Swarm Removal


We have compiled a list of local beekeepers who collect swarms. Some of them also perform hive removals from structures. Read on in this section to learn more about bee swarms.


Buncombe County Beekeepers Association
Report a honey bee colony


Honey Bee Helper
William Boeheim - [email protected], 828-273-9142


Reems Creek Apiaries
Wyatt Jenkins - 828-713-6291 - Serving Buncombe, Madison, and Yancey counties. Free swarm catching only.


A Couple of Bees
828-747-0361 - Serving Buncombe, Madison, and Haywood counties. Free swarm catching but there is a fee to remove bees from a structure. Mileage fees may apply beyond the counties listed.  



Frequently Asked Questions about Bee Swarms


Why do bees swarm?

Swarming is the natural means of reproduction of honey bee colonies. There are a number of reasons why a bee hive might swarm, but it commonly happens when there is not enough space for a rapidly growing hive.

During a swarm, the queen bee leaves the colony with a large group of worker bees. Typically about 50-60% of the worker bees leave the original hive location with the old queen while the rest remain in the hive with a new queen. The hive will cluster temporarily until they find a new, permanent home. 

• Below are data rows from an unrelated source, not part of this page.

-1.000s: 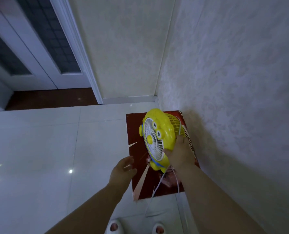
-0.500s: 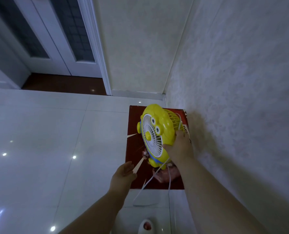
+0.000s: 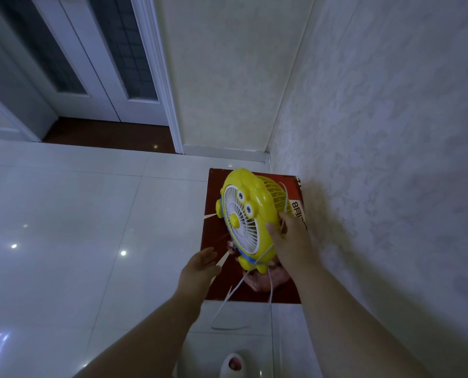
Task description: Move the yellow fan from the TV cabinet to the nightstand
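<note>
The yellow fan [image 3: 250,211] has a white front grille, cartoon eyes and blue feet. I hold it up in the air, tilted, its face turned left. My right hand [image 3: 288,241] grips its right side and back. Its white cord [image 3: 228,304] hangs from the base in a loop down toward the floor. My left hand [image 3: 198,268] floats just left of and below the fan, fingers apart, holding nothing. Neither the TV cabinet nor the nightstand is in view.
A dark red printed box [image 3: 254,290] lies on the white tiled floor [image 3: 63,241] under the fan, against the wallpapered wall [image 3: 377,159] on the right. White glazed doors [image 3: 96,64] and a dark wood threshold stand at the back left. A slippered foot [image 3: 234,364] shows at the bottom.
The view has shifted toward the corner and the doors. The fan stays in my right hand, a little higher in frame. My left hand has risen closer to the fan's base.
</note>
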A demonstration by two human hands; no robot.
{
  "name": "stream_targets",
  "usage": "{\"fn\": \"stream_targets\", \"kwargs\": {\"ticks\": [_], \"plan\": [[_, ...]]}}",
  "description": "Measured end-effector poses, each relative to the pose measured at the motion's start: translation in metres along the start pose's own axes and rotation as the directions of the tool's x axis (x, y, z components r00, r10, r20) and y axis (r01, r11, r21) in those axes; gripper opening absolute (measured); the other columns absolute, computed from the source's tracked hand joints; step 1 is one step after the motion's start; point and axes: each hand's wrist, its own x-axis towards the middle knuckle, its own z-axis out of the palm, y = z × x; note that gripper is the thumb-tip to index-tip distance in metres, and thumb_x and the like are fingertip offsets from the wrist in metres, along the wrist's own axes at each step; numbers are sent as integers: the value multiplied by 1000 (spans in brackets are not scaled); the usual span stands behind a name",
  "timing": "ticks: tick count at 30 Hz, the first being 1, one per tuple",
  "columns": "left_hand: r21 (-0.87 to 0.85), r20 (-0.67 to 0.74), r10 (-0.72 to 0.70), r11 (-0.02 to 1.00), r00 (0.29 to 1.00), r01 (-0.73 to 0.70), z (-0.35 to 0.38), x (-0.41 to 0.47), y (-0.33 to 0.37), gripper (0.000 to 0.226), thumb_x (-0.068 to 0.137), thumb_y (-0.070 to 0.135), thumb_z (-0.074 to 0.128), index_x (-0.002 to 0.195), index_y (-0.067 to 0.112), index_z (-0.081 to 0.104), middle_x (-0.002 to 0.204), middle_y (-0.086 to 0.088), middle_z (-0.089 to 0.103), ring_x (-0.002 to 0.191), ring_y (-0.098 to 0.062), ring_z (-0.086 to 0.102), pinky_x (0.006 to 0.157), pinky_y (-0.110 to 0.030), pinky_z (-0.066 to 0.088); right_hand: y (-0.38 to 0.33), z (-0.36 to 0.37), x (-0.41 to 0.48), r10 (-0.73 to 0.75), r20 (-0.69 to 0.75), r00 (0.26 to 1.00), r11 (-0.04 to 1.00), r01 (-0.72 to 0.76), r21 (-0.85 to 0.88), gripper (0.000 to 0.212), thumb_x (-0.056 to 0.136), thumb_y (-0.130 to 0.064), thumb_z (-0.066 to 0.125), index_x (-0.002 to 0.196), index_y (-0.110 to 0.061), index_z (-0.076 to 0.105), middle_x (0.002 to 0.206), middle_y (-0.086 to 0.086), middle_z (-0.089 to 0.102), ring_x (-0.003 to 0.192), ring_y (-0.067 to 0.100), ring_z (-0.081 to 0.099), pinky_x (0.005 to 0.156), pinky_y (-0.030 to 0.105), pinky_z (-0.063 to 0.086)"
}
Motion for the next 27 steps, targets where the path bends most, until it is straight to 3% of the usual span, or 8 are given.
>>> {"fn": "stream_targets", "kwargs": {"ticks": [6, 9, 11, 14, 17, 21, 23, 27], "plan": [[37, 82, 4, 999, 997, -7, 13, 0, -2, 44, 81, -11, 56, 123, 1, 53, 117, -12, 61, 103, -20, 57, 74, -14, 49, 2, -4, -20, 42, -122, 992, 917, 10, 399, 33, 96, -32, 40, 119, -19, 61, 119, 5, 65, 110, 16, 59, 95, 34, 48], [75, 155, 44, 996, 987, -56, 27, -3, 2, 46, 80, -9, 60, 124, 1, 53, 120, -12, 61, 98, -15, 60, 72, -9, 52, -3, -9, -31, 105, -96, 990, 783, -23, 622, 24, 96, -29, 42, 96, -32, 65, 106, 5, 68, 95, 8, 63, 75, 14, 52], [96, 207, 60, 992, 977, -82, 40, -4, 5, 49, 79, -6, 63, 126, 3, 53, 123, -10, 59, 107, -17, 58, 82, -14, 53, -5, -10, -39, 141, -59, 988, 682, -54, 730, 24, 96, -25, 42, 95, -26, 66, 99, 3, 68, 81, -2, 66, 59, 9, 50], [209, 301, 96, 964, 949, -164, 55, -7, 6, 52, 69, 21, 78, 119, 25, 62, 125, -4, 62, 113, -12, 59, 100, -33, 48, -2, -6, -49, 154, -3, 988, 636, -97, 766, 24, 94, -28, 44, 99, -27, 68, 92, -8, 73, 85, 5, 68, 69, 20, 55], [270, 357, 148, 929, 922, -253, 67, -13, 4, 40, 77, 13, 70, 115, 25, 64, 98, 12, 72, 89, 9, 63, 82, -9, 47, -2, -1, -57, 134, 29, 991, 625, -107, 773, 23, 93, -27, 47, 94, -32, 69, 90, -10, 75, 88, 3, 68, 76, 22, 54], [237, 278, 189, 937, 942, -258, 62, -17, 6, 25, 80, 11, 67, 84, 35, 74, 64, 21, 72, 72, 6, 64, 76, -16, 50, -5, 1, -59, 132, 59, 990, 586, -126, 801, 19, 87, -35, 53, 96, -31, 69, 99, -1, 74, 96, 15, 69, 77, 27, 54], [222, 262, 184, 944, 947, -245, 52, -17, 5, 16, 80, 7, 66, 86, 19, 75, 54, 22, 68, 60, 12, 58, 64, -6, 43, -5, 2, -54, 138, 102, 985, 455, -155, 877, 33, 79, -42, 56, 106, -26, 64, 103, 3, 74, 100, 19, 69, 80, 34, 55], [205, 226, 189, 950, 956, -237, 25, -14, 7, 17, 78, 7, 68, 93, 11, 74, 56, 20, 69, 64, 10, 59, 61, -2, 42, -11, 1, -36, 192, 173, 966, -33, -170, 985, 21, 94, -19, 42, 107, -8, 55, 105, 12, 69, 92, 18, 71, 74, 27, 58]]}}
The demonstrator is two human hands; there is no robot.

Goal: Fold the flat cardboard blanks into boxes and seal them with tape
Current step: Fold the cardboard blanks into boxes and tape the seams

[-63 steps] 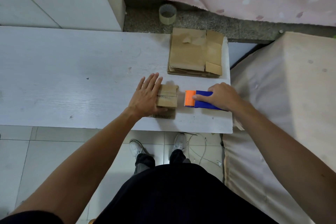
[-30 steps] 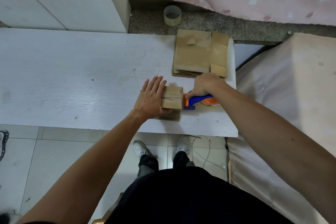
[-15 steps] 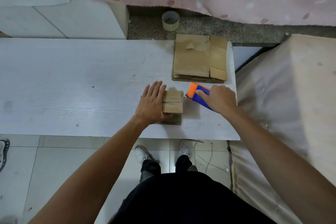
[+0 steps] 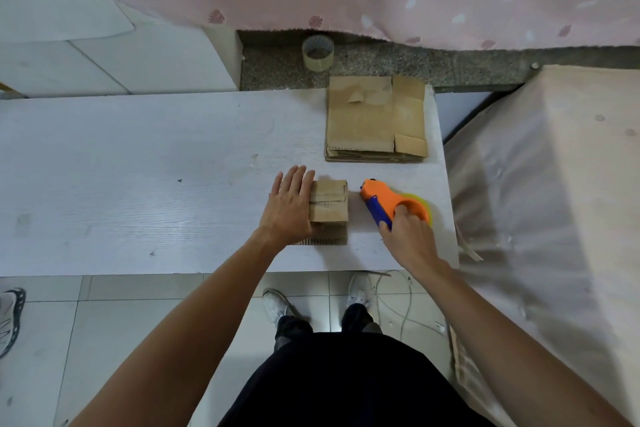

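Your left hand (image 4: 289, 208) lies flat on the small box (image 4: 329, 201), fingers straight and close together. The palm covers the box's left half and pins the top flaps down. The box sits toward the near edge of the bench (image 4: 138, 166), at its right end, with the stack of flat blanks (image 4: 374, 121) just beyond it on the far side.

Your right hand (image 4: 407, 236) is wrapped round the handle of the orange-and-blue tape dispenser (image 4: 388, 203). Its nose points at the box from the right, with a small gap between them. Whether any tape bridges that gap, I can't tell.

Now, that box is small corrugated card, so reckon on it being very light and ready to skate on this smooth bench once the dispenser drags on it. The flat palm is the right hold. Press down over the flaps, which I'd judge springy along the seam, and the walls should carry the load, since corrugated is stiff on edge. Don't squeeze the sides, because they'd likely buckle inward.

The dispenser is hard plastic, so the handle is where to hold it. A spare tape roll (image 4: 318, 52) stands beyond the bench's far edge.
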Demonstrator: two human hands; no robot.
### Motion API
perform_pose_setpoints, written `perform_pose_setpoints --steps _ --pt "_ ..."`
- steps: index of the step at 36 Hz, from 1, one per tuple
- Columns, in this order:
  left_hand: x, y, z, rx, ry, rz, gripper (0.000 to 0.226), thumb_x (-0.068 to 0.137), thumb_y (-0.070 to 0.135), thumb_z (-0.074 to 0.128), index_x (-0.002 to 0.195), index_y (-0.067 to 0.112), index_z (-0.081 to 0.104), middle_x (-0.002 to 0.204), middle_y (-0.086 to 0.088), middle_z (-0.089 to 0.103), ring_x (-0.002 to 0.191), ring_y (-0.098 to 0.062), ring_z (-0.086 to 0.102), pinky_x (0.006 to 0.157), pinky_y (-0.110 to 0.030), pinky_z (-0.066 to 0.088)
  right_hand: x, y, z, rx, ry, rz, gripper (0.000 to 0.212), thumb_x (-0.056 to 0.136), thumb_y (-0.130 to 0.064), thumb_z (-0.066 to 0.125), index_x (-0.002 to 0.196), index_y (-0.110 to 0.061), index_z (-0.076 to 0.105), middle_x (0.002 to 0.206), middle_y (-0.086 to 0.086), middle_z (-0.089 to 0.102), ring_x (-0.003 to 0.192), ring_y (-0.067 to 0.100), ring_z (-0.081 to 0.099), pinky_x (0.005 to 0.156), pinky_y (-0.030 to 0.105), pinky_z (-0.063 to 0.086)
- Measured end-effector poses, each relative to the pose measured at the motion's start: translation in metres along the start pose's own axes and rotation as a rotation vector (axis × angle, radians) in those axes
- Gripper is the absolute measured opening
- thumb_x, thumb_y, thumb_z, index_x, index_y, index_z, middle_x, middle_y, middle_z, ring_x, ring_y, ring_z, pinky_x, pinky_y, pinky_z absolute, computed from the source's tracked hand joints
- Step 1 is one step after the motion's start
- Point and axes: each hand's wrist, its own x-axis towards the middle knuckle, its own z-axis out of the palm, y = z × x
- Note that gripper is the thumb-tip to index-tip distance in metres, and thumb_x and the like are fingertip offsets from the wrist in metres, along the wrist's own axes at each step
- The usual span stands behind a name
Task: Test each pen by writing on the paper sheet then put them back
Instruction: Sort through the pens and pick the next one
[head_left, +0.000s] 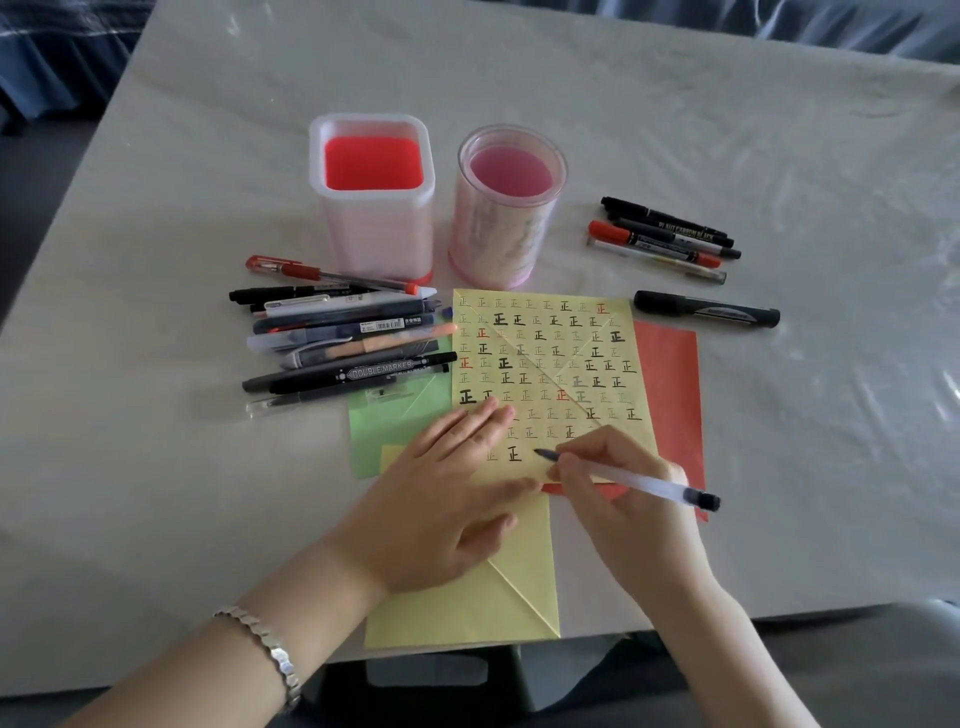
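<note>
Working down from the table (727, 130), I see the yellow paper sheet (545, 364) flat beneath the grip. My left hand (447, 499) presses it with straight fingers, just beside the grip. My right hand (623, 499) pinches a slim pen (649, 486) low on the barrel, tip forward at the sheet. I judge it light, stiff and slightly slick, best held near the tip.
</note>
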Motion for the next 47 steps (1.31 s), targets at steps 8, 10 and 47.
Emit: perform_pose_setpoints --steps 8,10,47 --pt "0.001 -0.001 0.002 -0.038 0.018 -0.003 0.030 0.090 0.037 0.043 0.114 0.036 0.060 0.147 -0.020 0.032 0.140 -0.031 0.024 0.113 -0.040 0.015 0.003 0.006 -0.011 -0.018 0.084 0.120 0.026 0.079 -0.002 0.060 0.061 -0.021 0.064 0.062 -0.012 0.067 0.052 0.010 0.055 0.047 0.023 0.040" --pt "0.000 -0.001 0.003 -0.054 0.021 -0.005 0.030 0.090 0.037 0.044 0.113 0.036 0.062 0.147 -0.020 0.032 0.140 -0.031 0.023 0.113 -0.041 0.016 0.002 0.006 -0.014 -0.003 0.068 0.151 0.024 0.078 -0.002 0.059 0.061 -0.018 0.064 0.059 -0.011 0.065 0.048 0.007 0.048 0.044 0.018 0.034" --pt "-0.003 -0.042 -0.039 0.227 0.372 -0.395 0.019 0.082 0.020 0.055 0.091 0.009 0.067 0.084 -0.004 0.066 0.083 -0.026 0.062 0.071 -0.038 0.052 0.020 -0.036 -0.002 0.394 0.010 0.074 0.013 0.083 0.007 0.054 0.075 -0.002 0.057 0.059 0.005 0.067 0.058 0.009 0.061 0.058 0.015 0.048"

While swarming is mainly a spring phenomenon, usually spanning a two or three-week period depending on the locale, occasional swarms can happen throughout the producing season.


Are bees dangerous when they swarm?

Usually, bees are very gentle and non-aggressive during a swarm. The primary focus of the bees is finding a new home as they do not have honey or larvae to guard. With that being said, it is still important to maintain your distance and try not to agitate the swarm. Under no circumstances should you attempt to spray the swarm with any chemicals or throw anything at the swarm.


Why are the bees clumped up like that?

In a swarm, all of the worker bees gather around a single queen bee in the middle of the ball. The queen is not a strong flyer, so she is resting there while scouting bees are out looking for a new home. It is vital to get a swarm collected as soon as possible. The soffit of your house or inside a wall is the last place you want a colony to choose as a new home!